How do I forget thirty years of never wanting another place and come to love a place outside of you as fiercely as I’ve loved you?

How do I leave you behind?

Can I maybe have you both?

Would you agree to sharing my heart? Would you be alright if I thought of her when I closed my eyes? Would it wound your bigness if I spoke of her once in awhile, and shared some of the aloha and sunshine she has given me, sprinkling it amongst your people here?

Would it be okay if the people I’ve met there become just as dear to me as the people you’ve given me here?

Those flipflop-wearing peaceful ones like our Jeep friend who hugs us and calls us Bro and picks us up and shuttles us around and treats us so much like Ohana that I send leftover groceries home for him and the kids and wife I’ve never met, but who are all like family?

Or those we’ve come to worship with, that group that meets in an open barn, birds flitting in and out with the music, praise raising the roof while the tradewinds blow in the scent of plumeria?

And would it please you to hear that we speak of you often, Alaska? That as we come across folks who share of their home states, your name will eventually come up, and even then, even as we soak up the sun and the heat that you don’t provide us, we speak of our love for you, of your majesty and your mountains and your wide open wildness that is so much like that warmer place.

See, Alaska, it isn’t that I hate you.

I’m quite fond of you still, really.

I brag on you wherever I go.

I quietly delight with pride how people react when we mention our ties to you. How they look at us a little bit differently because we know you.

A bit like a relative of a celebrity, we raise a bit higher in status just because we bear your name.

And once, that was enough to make me so proud to be yours.

But that was long ago before my bones got cold and before menopause took over my life and before my hair started to thin.

I don’t want to leave you, Alaska.

I just want you to be a little bit more like that other land.

I want you to let me wear flipflops every day.

I want you to be kind, and gentle, and breezy and not so cold-hearted and mean.

I want you to be more like her.

I know I am asking a lot of you, dear Great Land.

And I know your quiet, patient mountains sit and wait for me to take in their glory like I used to before your long, dark winters wore me down.

I know your history and I love and have so much deep respect for your eons of stoic, strong presence, holding up this end of the nation with such reverence and regard to all of those who came before us.

I really do love you, Alaska.

I just have to figure out how this can work, me loving both of you, because see, I am an all-in kind of gal, and I don’t like to split my heart in two.

I want to love you with my whole heart like I once did so many years ago.

I don’t want to think of any other place that I might love just as much, or surprisingly, even more than you.

So I have come to the realization that you and I need to break up, or at least take some time apart.

I have decided that if I can’t love you as I once did, I am left only to love your people.

Much like our Jeep friend, much like our tropical church family, and much like all of those we meet who, like us are just chasing down some extra Vitamin D to get through the winter, I have people here I cherish too.

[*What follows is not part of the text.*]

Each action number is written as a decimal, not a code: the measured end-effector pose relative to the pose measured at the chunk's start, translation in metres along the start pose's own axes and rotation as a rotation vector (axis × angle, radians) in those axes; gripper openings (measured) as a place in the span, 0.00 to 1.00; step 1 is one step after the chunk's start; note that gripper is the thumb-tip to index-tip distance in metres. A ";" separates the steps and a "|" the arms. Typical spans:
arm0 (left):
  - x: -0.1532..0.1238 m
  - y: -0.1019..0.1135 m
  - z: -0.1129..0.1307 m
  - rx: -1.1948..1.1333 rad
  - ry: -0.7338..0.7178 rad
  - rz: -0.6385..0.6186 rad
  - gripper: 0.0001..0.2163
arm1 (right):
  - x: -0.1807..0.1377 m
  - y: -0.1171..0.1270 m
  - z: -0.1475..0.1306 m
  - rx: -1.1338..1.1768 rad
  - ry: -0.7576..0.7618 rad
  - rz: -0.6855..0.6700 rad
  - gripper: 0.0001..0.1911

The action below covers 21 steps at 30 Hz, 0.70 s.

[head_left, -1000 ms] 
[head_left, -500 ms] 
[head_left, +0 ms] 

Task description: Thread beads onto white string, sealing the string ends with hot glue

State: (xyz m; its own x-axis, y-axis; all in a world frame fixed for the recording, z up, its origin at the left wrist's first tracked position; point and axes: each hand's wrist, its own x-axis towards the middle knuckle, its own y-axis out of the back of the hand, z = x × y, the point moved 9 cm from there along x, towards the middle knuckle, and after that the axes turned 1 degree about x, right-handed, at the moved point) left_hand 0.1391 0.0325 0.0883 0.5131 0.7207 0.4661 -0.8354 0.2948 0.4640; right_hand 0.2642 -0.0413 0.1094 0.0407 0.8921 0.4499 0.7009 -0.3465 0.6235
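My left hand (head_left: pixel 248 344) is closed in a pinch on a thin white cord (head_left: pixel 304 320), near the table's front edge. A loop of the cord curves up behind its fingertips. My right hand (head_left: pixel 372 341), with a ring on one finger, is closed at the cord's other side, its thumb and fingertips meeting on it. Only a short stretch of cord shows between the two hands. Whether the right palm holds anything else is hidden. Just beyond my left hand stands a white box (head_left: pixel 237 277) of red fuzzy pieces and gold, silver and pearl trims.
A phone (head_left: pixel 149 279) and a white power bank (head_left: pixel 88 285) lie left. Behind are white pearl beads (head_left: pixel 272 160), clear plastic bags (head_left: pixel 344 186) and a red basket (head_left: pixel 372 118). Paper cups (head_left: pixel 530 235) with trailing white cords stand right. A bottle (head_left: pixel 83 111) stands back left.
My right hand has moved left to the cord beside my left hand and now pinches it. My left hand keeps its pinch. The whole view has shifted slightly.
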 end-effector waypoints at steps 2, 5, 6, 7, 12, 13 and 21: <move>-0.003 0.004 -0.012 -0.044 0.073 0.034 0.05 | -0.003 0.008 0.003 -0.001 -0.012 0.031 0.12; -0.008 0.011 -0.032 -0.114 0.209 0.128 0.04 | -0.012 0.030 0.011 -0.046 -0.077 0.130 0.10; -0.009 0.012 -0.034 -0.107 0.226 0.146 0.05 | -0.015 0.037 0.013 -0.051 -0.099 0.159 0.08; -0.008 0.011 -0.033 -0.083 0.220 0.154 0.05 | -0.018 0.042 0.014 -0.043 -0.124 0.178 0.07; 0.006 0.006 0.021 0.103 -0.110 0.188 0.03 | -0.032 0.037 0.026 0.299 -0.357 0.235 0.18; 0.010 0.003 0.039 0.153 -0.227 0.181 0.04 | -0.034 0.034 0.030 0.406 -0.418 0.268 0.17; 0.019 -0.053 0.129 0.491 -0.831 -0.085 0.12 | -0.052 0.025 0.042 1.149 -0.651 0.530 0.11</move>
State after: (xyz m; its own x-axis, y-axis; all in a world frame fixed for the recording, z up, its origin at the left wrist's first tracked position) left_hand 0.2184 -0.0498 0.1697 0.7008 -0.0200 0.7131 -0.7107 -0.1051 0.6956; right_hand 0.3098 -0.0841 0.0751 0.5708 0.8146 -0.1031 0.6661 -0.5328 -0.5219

Those people who started as friends and quickly became family.

Those folks who anchor us, who tie us here on those days where we might just be inclined to fly away and let the tradewinds blow us toward the winter sunshine.

Those brothers and sisters and neighbors and friends and children…those who have all become so much part of our hearts that to leave them would be like ripping those hearts out of our cold and shivering bodies.

I have to think of them now, Alaska, and not so much you.

For the sake of our relationship, that is what I have to do.

And for them, I’ll stay with you.

I will check back in with you after we’ve had a little mental space.

Around about May, Alaska, I promise that I will look up from my work; I will glance out the window, I will turn my head once again toward your mountains and your seas, and maybe, just maybe…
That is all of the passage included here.